A lot being written about Tampon Tax today, after George Osborne’s Autumn Statement announcement that until a change in EU regulations can be achieved, the tax paid on sanitary products will be diverted to so-called women’s charities and healthcare organisations. I haven’t read much of it but I thought this piece from The Debrief was quite a useful addition to the debate:
Tough to feel like it is a bad thing, all things being equal (which, of course, they are not and believe me I know that). Obviously it’s a PR stunt and obviously I agree with all and any sentiments expressing how this cements the idea that things like domestic violence are “women’s issues”. And the idea that medical research into women’s health issues and the care associated with them should be only be paid for by women is messed up to say the least.
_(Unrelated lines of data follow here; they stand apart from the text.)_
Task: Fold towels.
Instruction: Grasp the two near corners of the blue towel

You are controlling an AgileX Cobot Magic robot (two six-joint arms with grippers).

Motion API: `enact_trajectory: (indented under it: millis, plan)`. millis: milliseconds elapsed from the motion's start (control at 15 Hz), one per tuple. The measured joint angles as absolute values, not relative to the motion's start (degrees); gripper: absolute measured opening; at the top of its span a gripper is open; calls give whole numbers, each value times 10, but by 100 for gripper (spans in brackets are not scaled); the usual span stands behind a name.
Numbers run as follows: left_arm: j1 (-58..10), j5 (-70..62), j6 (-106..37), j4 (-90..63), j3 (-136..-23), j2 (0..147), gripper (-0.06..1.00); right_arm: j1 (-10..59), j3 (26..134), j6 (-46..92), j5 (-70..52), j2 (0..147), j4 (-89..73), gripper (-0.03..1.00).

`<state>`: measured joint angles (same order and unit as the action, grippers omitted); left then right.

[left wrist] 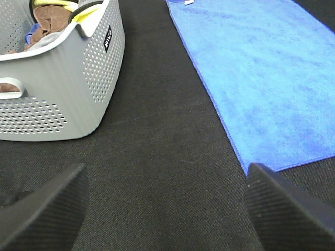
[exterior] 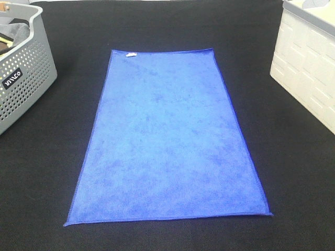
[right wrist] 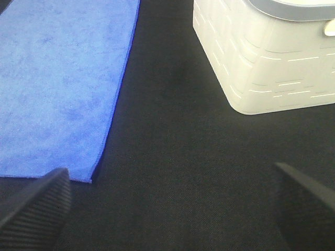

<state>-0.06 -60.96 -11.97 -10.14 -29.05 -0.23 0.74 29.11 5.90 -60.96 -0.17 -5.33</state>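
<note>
Towel: flat on worktop; likely light, limp. Pinch near-edge corners at hem. Left gripper, right gripper: jaws apart, empty.

Counter, black cloth-covered: 1 blue towel flat at centre; grey basket at 10 o'clock; white bin at 2 o'clock.
</note>
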Motion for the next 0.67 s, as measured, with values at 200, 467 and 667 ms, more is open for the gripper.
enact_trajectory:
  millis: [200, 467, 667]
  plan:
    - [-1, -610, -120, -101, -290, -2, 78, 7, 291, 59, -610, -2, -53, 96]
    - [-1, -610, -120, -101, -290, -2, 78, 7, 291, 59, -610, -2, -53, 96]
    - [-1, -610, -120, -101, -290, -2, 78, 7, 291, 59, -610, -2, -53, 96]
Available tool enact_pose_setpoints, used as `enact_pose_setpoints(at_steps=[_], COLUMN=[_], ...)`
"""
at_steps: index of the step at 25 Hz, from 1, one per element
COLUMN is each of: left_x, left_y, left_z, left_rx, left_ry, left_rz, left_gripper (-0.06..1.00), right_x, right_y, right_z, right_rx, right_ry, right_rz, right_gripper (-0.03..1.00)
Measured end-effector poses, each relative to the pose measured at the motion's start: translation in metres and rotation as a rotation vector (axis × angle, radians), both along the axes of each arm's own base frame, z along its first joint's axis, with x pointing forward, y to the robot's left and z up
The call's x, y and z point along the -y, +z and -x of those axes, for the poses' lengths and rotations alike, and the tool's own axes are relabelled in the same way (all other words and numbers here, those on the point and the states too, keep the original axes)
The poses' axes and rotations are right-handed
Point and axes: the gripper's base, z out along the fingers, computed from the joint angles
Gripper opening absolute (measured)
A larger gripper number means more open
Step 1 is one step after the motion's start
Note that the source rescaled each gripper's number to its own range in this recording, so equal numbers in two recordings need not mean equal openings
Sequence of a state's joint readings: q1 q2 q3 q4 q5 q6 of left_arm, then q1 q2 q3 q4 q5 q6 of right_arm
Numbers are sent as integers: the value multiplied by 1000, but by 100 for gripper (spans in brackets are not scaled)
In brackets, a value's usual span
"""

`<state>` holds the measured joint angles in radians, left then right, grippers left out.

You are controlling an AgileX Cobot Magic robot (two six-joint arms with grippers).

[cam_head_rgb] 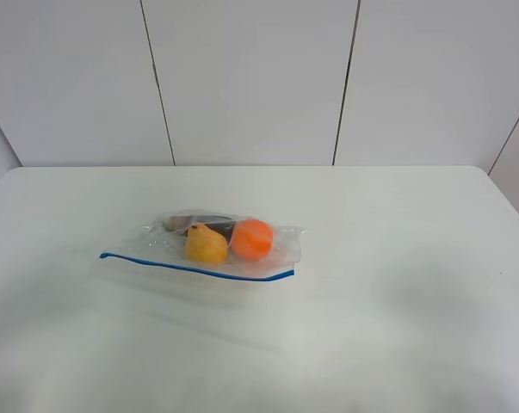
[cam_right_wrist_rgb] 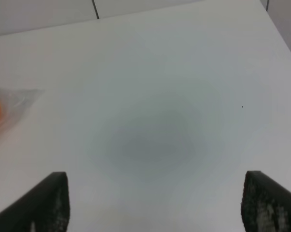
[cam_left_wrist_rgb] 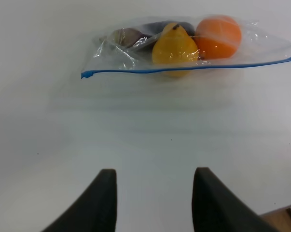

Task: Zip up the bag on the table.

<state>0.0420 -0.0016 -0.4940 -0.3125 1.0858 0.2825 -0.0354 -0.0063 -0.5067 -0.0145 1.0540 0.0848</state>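
The clear crinkly bag [cam_head_rgb: 276,245] lies near the middle of the white table [cam_head_rgb: 397,258], its thin blue zip strip [cam_head_rgb: 199,268] along the near edge. An orange fruit [cam_head_rgb: 251,238], a yellow pear [cam_head_rgb: 206,244] and a dark item [cam_head_rgb: 209,224] show through it. No arm shows in the high view. In the left wrist view the bag [cam_left_wrist_rgb: 261,41] lies ahead of my open, empty left gripper [cam_left_wrist_rgb: 155,203], well apart from it. My right gripper [cam_right_wrist_rgb: 155,203] is wide open over bare table; only the bag's corner [cam_right_wrist_rgb: 17,101] shows at that view's edge.
White wall panels [cam_head_rgb: 250,77] stand behind the table's far edge. The table's rounded right corner [cam_head_rgb: 487,172] shows at the back. A brown edge [cam_left_wrist_rgb: 283,220] shows in a corner of the left wrist view.
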Motion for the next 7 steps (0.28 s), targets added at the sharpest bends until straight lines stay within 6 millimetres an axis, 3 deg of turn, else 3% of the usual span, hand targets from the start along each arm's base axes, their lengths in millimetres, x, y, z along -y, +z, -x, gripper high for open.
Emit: enact_pose_setpoints(at_steps=[7], left_x=[0], left_y=[0], left_z=[0], left_rx=[0], left_ry=[0], left_rz=[0], left_gripper=[67], right_x=[0], right_y=[0], right_z=[0], right_rx=[0], right_ry=[1], right_rz=[-1], right_gripper=[100])
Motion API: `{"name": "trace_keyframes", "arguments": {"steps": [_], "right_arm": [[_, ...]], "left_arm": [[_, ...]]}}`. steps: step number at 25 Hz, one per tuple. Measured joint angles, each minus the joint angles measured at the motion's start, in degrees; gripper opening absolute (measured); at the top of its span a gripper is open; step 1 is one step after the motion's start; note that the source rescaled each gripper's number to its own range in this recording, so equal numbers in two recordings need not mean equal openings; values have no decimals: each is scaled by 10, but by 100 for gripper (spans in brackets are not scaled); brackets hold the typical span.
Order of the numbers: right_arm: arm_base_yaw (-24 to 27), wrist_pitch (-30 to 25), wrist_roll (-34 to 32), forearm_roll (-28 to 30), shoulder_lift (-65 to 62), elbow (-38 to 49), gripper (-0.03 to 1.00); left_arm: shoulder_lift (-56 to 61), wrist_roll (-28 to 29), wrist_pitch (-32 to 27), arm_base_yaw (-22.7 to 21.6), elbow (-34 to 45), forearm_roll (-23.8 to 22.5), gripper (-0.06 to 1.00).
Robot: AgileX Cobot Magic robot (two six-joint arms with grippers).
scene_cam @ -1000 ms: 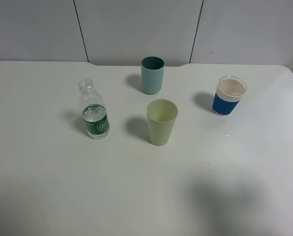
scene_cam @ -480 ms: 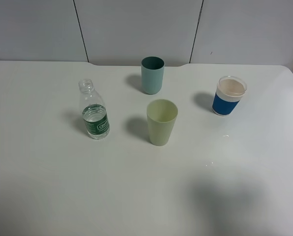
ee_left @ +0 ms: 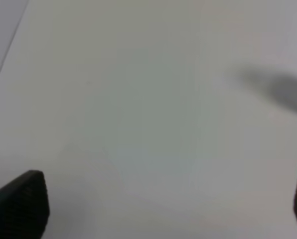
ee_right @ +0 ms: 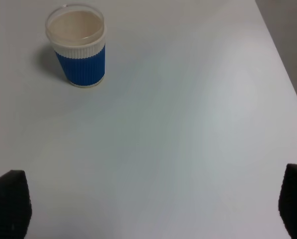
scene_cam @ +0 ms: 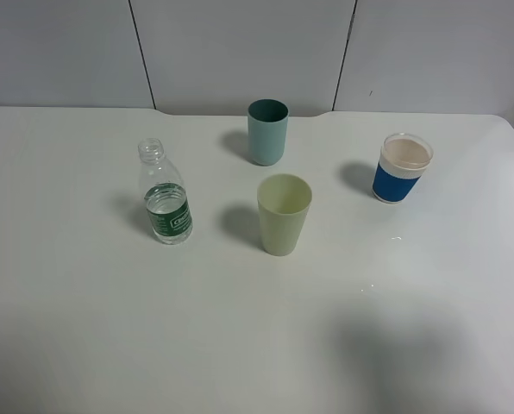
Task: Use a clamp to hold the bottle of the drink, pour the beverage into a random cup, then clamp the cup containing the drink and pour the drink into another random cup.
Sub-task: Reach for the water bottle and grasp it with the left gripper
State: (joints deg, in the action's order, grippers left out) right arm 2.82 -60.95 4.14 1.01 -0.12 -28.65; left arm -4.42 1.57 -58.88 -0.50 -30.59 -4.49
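Note:
A clear uncapped bottle (scene_cam: 166,196) with a green label and some water stands at the left of the white table (scene_cam: 84,293). A teal cup (scene_cam: 267,131) stands at the back middle, a pale green cup (scene_cam: 284,213) in front of it, and a blue-sleeved cup (scene_cam: 403,167) at the right; the blue-sleeved cup also shows in the right wrist view (ee_right: 77,44). Neither gripper shows in the exterior high view. The left gripper (ee_left: 158,206) is open over bare table. The right gripper (ee_right: 153,209) is open, well apart from the blue-sleeved cup.
A grey panelled wall (scene_cam: 240,52) stands behind the table. The table's right edge (ee_right: 283,64) shows in the right wrist view. Dark shadows lie on the table near the front (scene_cam: 395,354).

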Motion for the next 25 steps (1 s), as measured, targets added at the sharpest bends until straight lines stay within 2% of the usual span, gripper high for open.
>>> {"name": "trace_keyframes", "arguments": {"steps": [4, 8, 12, 15, 16, 21, 25], "right_arm": [[0, 0, 0, 0, 0, 0, 100], [0, 0, 0, 0, 0, 0, 100], [0, 0, 0, 0, 0, 0, 100], [0, 0, 0, 0, 0, 0, 100], [0, 0, 0, 0, 0, 0, 100], [0, 0, 0, 0, 0, 0, 100], [0, 0, 0, 0, 0, 0, 100]], "left_arm": [[-56, -23, 15, 0, -14, 2, 100], [-175, -77, 26, 0, -28, 14, 100], [-215, -95, 26, 0, -29, 27, 100], [-276, -133, 27, 0, -29, 50, 100], [-323, -163, 28, 0, -29, 73, 100], [-371, -192, 35, 0, -29, 97, 100], [-415, -199, 68, 12, -27, 109, 100]]}}
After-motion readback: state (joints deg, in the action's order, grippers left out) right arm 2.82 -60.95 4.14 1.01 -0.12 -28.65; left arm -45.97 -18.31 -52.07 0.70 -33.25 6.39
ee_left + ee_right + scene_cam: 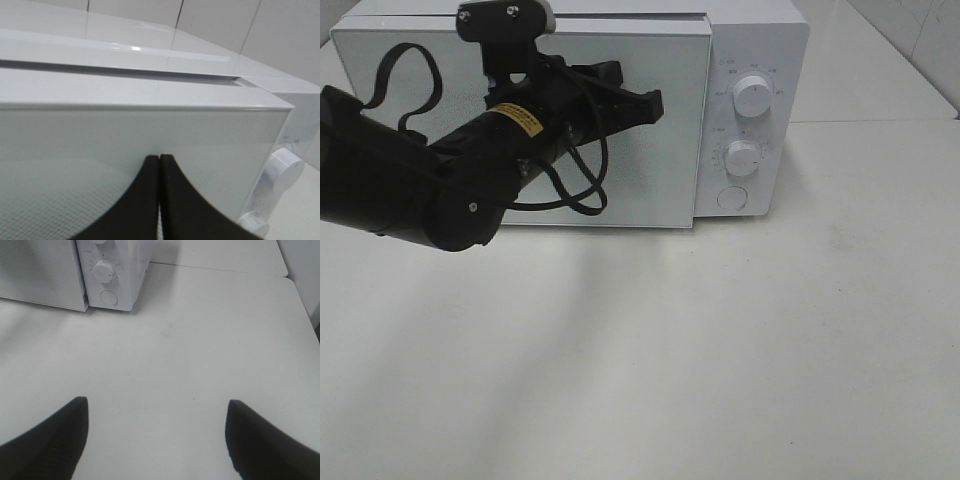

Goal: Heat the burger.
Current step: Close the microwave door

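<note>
The left tool (159,156) is pinched shut, empty, at the microwave (650,170) door. The right tool (156,401) gapes wide over the table (200,340)

I'm looking down at a plain white table (720,350) that's catching soft, even light, butting up against a second table (865,85), with white wall tiles (220,20) sitting behind.

The left arm (410,190) is a thick matte-black tube with small silver screws, a yellow label (515,118) near its wrist and looping black cables (588,195). A grey-topped black bracket (505,22) crowns it. The left gripper (159,159) and right gripper (157,402) have black, curved, tapering fingers.
</note>
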Available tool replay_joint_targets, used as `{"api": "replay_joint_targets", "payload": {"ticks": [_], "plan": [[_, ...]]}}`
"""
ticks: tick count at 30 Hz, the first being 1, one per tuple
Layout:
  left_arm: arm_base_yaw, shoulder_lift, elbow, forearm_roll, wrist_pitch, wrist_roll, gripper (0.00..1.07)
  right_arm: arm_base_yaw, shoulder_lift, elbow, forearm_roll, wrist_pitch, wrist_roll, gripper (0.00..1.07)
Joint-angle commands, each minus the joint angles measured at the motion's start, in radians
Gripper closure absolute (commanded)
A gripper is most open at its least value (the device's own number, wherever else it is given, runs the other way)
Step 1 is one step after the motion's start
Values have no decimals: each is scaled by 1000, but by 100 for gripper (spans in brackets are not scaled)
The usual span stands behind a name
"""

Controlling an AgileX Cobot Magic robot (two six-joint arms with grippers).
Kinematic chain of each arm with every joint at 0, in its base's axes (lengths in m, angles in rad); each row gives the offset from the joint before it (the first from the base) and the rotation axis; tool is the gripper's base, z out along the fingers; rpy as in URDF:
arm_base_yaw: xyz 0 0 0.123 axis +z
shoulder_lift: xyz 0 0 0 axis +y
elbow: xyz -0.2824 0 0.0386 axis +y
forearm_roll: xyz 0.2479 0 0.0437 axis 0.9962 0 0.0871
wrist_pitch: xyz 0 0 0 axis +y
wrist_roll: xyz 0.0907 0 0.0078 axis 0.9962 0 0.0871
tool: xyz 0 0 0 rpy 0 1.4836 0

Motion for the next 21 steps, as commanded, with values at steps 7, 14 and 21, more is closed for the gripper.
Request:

Reminds me of people who think their tax should be lower because they “never get sick” (spoiler: I’m not a fan of these people).
All that being said, it IS going to take time to get a change in EU regulations that will allow VAT to be abolished on sanitary products altogether (even assuming the government are working as hard on that as they claim) so in the meantime am I actually going to argue that the money shouldn’t go to these charities? Obviously not. And you’ll notice none of the organisations themselves are too miffed about the extra funding.
Although I definitely feel like this sends out a tricky message, I also feel like Women’s Aid’s early intervention project tackling domestic violence just got an extra £2 million so I’m not going to lose sleep over it.
It’s also worth pointing out that no one actually physically counts out the 5% from your £4.99 box of Tampax and puts it in the “women’s charities” pot. Tax doesn’t work like that. In fact that money was already being used in one way or another and actually what this move means is that millions of pounds have been diverted from something else in order to fund this “PR win”. Osborne cited £15 million as the total now being channelled into these charities, but that £15 million has to come from somewhere. Which also sends a tricky message.
Ultimately, this seems to me like an okay idea but it clearly doesn’t address the unfairness and inquality of the Tampon Tax itself or speak to my feelings on the way government funding is prioritised or allocated.
So let’s keep fighting. If we can abolish the Tampon Tax altogether, we can at least deal with one of those.